Nel caso di cittadini che intendano costituire una nuova famiglia i requisiti di cui sopra devono essere posseduti da entrambi, escludendo i componenti del nucleo familiare di appartenenza.
Gli alloggi costruiti con il finanziamento pubblico devono rispettare dei parametri tecnici che prescrivono, per le nuove costruzioni, la superficie utile massima degli alloggi non superiore a 95 metri quadrati e 18 metri quadrati per autorimessa o posto macchina.

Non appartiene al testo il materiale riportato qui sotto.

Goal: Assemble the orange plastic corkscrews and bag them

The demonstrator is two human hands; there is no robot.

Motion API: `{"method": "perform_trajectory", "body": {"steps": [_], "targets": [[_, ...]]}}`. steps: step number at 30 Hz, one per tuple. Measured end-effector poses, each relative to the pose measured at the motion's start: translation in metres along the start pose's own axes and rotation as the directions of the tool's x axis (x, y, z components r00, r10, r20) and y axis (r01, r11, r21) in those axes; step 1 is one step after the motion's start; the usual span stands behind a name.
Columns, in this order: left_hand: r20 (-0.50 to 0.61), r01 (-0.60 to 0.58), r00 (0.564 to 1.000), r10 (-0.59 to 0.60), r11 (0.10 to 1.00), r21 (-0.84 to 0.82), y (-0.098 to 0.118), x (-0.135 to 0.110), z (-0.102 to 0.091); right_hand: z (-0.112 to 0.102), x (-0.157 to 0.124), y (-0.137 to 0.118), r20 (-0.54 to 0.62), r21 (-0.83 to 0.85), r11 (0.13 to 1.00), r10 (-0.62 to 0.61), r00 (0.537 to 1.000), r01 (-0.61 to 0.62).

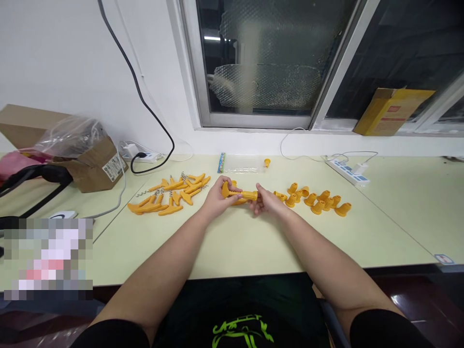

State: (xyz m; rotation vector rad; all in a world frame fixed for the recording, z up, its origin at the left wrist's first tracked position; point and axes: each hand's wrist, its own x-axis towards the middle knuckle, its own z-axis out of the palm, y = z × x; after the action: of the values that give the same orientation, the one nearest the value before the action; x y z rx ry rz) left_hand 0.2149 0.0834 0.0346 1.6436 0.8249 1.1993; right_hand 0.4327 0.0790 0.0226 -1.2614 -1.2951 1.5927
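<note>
In front of me, above the table, a yellow corkscrew [248, 195] lies sideways between my two hands. My left hand [216, 195] is closed round its T-shaped handle. At the other end, the fingers and thumb of my right hand [266, 200] are curled about the flared yellow sleeve. More yellow plastic shows just behind and below the held piece, partly hidden by my hands. On the left lies a pile of yellow corkscrews [174, 193] with bare metal spirals. Several yellow bell-shaped sleeves [319, 200] stand or lie to the right of my right hand.
A clear plastic bag [241, 164] lies toward the wall, with a single yellow sleeve [267, 163] beside it. Power strips [348, 171] sit along the back, with a black cable [137, 87] hanging at left. An opened cardboard box [92, 164] occupies the left side.
</note>
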Motion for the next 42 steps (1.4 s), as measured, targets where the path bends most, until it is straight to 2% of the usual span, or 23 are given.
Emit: {"method": "perform_trajectory", "body": {"steps": [2,4,6,8,12,15,18,20,22,24,26,29,30,33,36,39,42], "targets": [[-0.036,0.053,0.998,-0.054,0.998,-0.030,-0.001,0.003,-0.003,0.000,-0.002,0.000,-0.009,-0.053,0.971,-0.235,0.972,0.235],[-0.040,0.118,0.992,-0.122,0.989,-0.086,-0.002,0.005,-0.006,0.001,-0.004,0.000,0.003,-0.114,0.903,-0.417,0.909,0.415],[-0.030,0.161,0.986,-0.166,0.980,-0.120,-0.003,0.006,-0.008,0.004,-0.005,0.000,0.026,-0.116,0.891,-0.438,0.899,0.438],[-0.021,0.156,0.987,-0.159,0.982,-0.105,-0.003,0.005,-0.009,0.007,-0.005,-0.001,0.031,-0.045,0.934,-0.354,0.935,0.355],[-0.002,0.034,0.999,-0.034,0.999,-0.010,-0.001,0.001,-0.007,0.014,-0.004,-0.002,-0.015,0.068,0.985,-0.156,0.988,0.156],[-0.001,-0.043,0.999,0.043,0.996,0.078,0.002,-0.002,-0.006,0.014,-0.009,-0.007,-0.064,0.000,0.997,-0.078,0.995,0.079],[-0.100,-0.061,0.992,0.082,0.978,0.199,0.001,0.000,-0.013,0.003,-0.017,-0.016,-0.133,-0.175,0.979,-0.127,0.983,0.103],[-0.203,-0.037,0.973,0.108,0.946,0.323,-0.002,0.003,-0.024,-0.011,-0.020,-0.027,-0.166,-0.360,0.928,-0.164,0.972,0.095],[-0.249,0.004,0.960,0.130,0.880,0.475,-0.007,0.005,-0.036,-0.028,-0.016,-0.041,-0.168,-0.565,0.823,-0.170,0.971,0.046],[-0.214,0.038,0.969,0.122,0.784,0.620,-0.012,0.006,-0.047,-0.047,-0.001,-0.057,-0.170,-0.726,0.688,-0.164,0.972,-0.011],[-0.143,0.069,0.988,0.053,0.680,0.730,-0.014,0.005,-0.053,-0.065,0.025,-0.070,-0.192,-0.832,0.550,-0.154,0.969,-0.078],[-0.038,0.077,0.996,-0.080,0.571,0.817,-0.012,0.002,-0.053,-0.089,0.072,-0.081,-0.312,-0.905,0.337,-0.108,0.944,-0.261],[0.004,0.058,0.994,-0.109,0.560,0.826,-0.009,0.000,-0.051,-0.096,0.087,-0.082,-0.326,-0.907,0.312,-0.095,0.941,-0.283],[0.125,-0.004,0.979,-0.164,0.590,0.807,-0.002,-0.004,-0.043,-0.111,0.123,-0.081,-0.329,-0.914,0.279,-0.081,0.941,-0.296],[0.203,-0.016,0.958,-0.202,0.671,0.741,0.003,-0.007,-0.038,-0.118,0.146,-0.076,-0.324,-0.920,0.256,-0.062,0.944,-0.298],[0.255,-0.015,0.946,-0.198,0.761,0.648,0.005,-0.008,-0.037,-0.121,0.160,-0.071,-0.331,-0.921,0.233,-0.040,0.943,-0.313],[0.277,0.019,0.933,-0.229,0.802,0.597,0.007,-0.009,-0.035,-0.126,0.164,-0.067,-0.361,-0.913,0.221,-0.045,0.932,-0.343]]}}
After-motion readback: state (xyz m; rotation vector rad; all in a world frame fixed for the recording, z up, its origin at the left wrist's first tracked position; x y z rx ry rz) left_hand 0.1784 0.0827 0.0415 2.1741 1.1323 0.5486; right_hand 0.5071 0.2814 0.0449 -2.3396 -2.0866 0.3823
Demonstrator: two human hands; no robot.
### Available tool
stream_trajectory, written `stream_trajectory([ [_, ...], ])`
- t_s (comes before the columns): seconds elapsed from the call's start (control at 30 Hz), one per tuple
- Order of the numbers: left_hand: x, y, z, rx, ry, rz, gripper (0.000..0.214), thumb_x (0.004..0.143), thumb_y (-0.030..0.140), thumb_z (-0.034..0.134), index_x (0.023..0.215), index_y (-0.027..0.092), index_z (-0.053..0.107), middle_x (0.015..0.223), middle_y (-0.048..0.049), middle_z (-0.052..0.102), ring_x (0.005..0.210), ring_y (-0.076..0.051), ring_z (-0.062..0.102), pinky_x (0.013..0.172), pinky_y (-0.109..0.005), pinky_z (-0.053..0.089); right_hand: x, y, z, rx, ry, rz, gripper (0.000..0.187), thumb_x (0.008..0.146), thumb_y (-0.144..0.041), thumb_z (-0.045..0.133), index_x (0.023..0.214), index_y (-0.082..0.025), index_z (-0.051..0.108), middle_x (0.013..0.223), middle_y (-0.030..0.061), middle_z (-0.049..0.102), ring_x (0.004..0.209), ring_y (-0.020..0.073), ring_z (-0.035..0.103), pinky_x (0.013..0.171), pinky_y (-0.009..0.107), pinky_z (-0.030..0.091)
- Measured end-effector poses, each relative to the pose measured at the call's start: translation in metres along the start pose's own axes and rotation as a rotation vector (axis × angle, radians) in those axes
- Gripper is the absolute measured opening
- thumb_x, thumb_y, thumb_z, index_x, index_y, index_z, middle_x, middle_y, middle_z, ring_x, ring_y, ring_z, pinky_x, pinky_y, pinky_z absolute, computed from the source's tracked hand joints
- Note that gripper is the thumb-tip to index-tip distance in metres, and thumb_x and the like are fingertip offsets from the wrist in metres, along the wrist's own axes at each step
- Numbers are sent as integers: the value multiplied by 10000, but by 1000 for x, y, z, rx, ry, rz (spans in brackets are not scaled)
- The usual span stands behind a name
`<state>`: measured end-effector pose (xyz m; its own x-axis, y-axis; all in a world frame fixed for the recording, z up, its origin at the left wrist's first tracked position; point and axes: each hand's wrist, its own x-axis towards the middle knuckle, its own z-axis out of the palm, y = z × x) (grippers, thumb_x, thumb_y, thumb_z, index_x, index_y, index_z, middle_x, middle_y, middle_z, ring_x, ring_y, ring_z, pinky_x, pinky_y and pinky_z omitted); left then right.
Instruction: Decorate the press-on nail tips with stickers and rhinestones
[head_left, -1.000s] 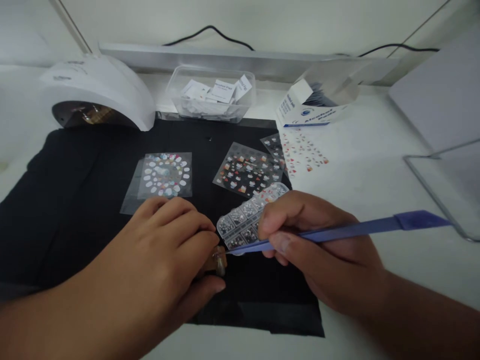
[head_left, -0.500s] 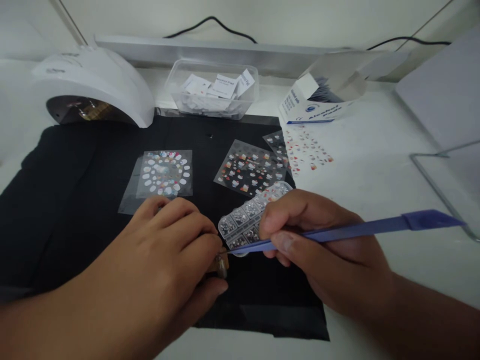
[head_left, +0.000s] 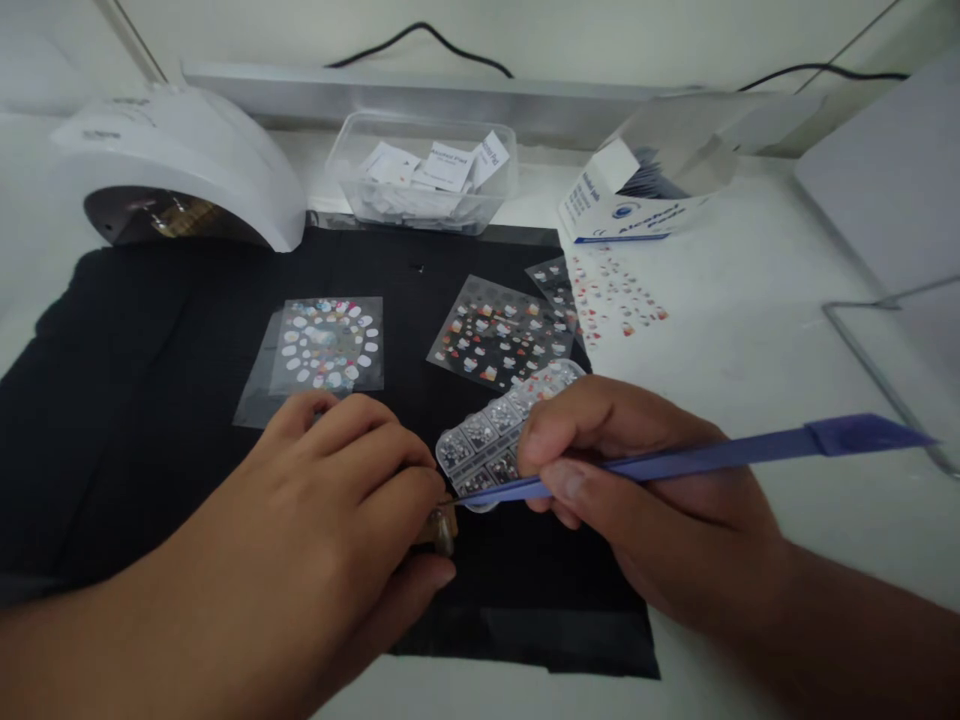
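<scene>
My left hand (head_left: pixel 352 500) is closed round a small brown block that carries a shiny artificial nail (head_left: pixel 444 530). Most of the block is hidden behind my fingers. In a pinch between thumb and fingers, my right hand (head_left: pixel 637 480) holds slim blue tweezers (head_left: pixel 690 462). Their thin tip meets the top end of the nail; whether it grips anything is too small to tell. Partly under my right hand lies a clear compartment case of rhinestones (head_left: pixel 480 432). Beyond it are clear sticker sheets (head_left: pixel 499 335), and another sticker sheet (head_left: pixel 330 345) sits past my left hand.
A black mat (head_left: pixel 187 330) covers much of the white table (head_left: pixel 757 340). Along the back stand a white nail lamp (head_left: pixel 202 130), a clear tub (head_left: pixel 424 210) of alcohol pad packets and an open alcohol pads box (head_left: pixel 637 215). A metal wire stand (head_left: pixel 862 365) is at right.
Both hands, the tweezers and the nail keep almost the same position. The background has shifted very slightly upward in view.
</scene>
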<state>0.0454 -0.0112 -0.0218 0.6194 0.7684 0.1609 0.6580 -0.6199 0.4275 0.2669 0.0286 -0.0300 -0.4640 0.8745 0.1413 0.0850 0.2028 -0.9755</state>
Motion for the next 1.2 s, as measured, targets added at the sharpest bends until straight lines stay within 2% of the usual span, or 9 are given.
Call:
stream_trajectory([
  [0.33, 0, 1, -1, 0, -7, 2, 63, 920, 219, 606, 869, 187, 627, 925, -39, 696, 906, -295, 597, 795, -536, 445, 0, 0, -1, 31, 5, 14, 186, 837, -78, 588, 824, -243, 672, 635, -27, 601, 492, 105, 494, 433, 250, 384],
  [0.53, -1, 1, -1, -7, -1, 6, 48, 916, 209, 602, 875, 192, 620, 932, -37, 700, 908, -297, 599, 797, -543, 442, 0, 0, -2, 74, 15, 18, 189, 842, -82, 589, 826, -249, 676, 687, -14, 607, 551, 116, 517, 424, 243, 382],
  [0.8, 2, 0, 0, -2, -5, 10, 50, 915, 213, 607, 875, 186, 621, 935, -43, 703, 902, -302, 596, 794, -540, 432, 1, 0, -2, 27, -33, -18, 172, 859, -96, 591, 836, -251, 661, 673, -33, 595, 528, 99, 495, 471, 249, 398],
  [1.0, 0, 1, -1, 7, -5, 0, 81, 917, 209, 604, 839, 188, 612, 906, -30, 697, 891, -296, 603, 779, -529, 438, 2, -2, -3, 7, -31, 41, 185, 859, -88, 568, 826, -254, 645, 657, -51, 590, 525, 87, 494, 477, 236, 392],
  [1.2, 1, 1, -1, -3, 4, 8, 84, 923, 210, 601, 841, 192, 604, 910, -23, 699, 882, -292, 607, 760, -526, 438, 3, -3, -1, 27, 3, 83, 172, 837, -87, 580, 798, -242, 643, 658, -30, 597, 520, 102, 490, 443, 246, 377],
])
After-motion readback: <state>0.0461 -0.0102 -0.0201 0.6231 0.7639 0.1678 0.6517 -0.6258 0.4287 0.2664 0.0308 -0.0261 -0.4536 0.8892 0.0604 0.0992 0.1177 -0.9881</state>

LIMITI MASSIMI DI REDDITO:
 
I limiti massimi di reddito sono aggiornati annualmente dalla Regione Piemonte e visionabili sul relativo sito WEB all'indirizzo: http://www.regione.piemonte.it/edilizia/limiti_provv.htm 

Nella determinazione dei limiti di reddito, il reddito complessivo del nucleo familiare è diminuito di € 516,46 per ogni figlio che risulti essere a carico; agli stessi fini, qualora alla formazione del reddito concorrano redditi da lavoro dipendente, questi redditi, dopo la detrazione dell’aliquota per ogni figlio che risulti essere a carico, sono calcolati nella misura del 60 per cento. Ai fini della detrazione della quota prevista per ogni figlio che risulti essere a carico si precisa che, qualora il reddito familiare sia determinato da reddito da lavoro autonomo e da lavoro dipendente, la detrazione deve essere effettuata in proporzione su entrambi i redditi. Al reddito così determinato si devono aggiungere i redditi diversi (capitale, terreni, ecc.).

VINCOLI
I primi cinque anni dall’assegnazione o dall’acquisto, gli alloggi non possono essere venduti o affittati, salvo autorizzazione dell’Ente competente (Regione o Comune), quando sussistano gravi, sopravvenuti e documentati motivi, quali :
il trasferimento del nucleo familiare in Comune diverso da quello di ubicazione dell’alloggio, per cambio attività lavorativa o pensionamento, ad una distanza non inferiore a 50 km. o comunque tale che sia ampiamente disagevole il rientro giornaliero nell’abitazione; 
motivi di salute di un componente del nucleo familiare (fino al secondo grado), per cui l’alloggio debba ritenersi non idoneo alla patologia;
la necessità di dare o ricevere assistenza sanitaria ad un familiare (fino al secondo grado);
la non idoneità dell’alloggio dovuta all’aumento del nucleo familiare;
la separazione dei coniugi; 
il decesso di uno dei coniugi o acquisizione della proprietà in seguito all’atto di successione; 
la difficoltà a far fronte agli impegni finanziari in conseguenza alla diminuzione del reddito familiare o necessità di costose cure sanitarie;
la necessità di riunire il nucleo familiare, in seguito a matrimonio.
Per annullare il vincolo dei cinque anni è necessario estinguere il mutuo e restituire i contributi usufruiti.
Decorsi cinque anni, dall’assegnazione o dall’acqui-sto, gli alloggi possono essere venduti o affittati senza autorizzazione, fatta eccezione per coloro che intendano subentrare nei benefici finanziari del venditore, qualora sull’alloggio gravi un mutuo agevolato.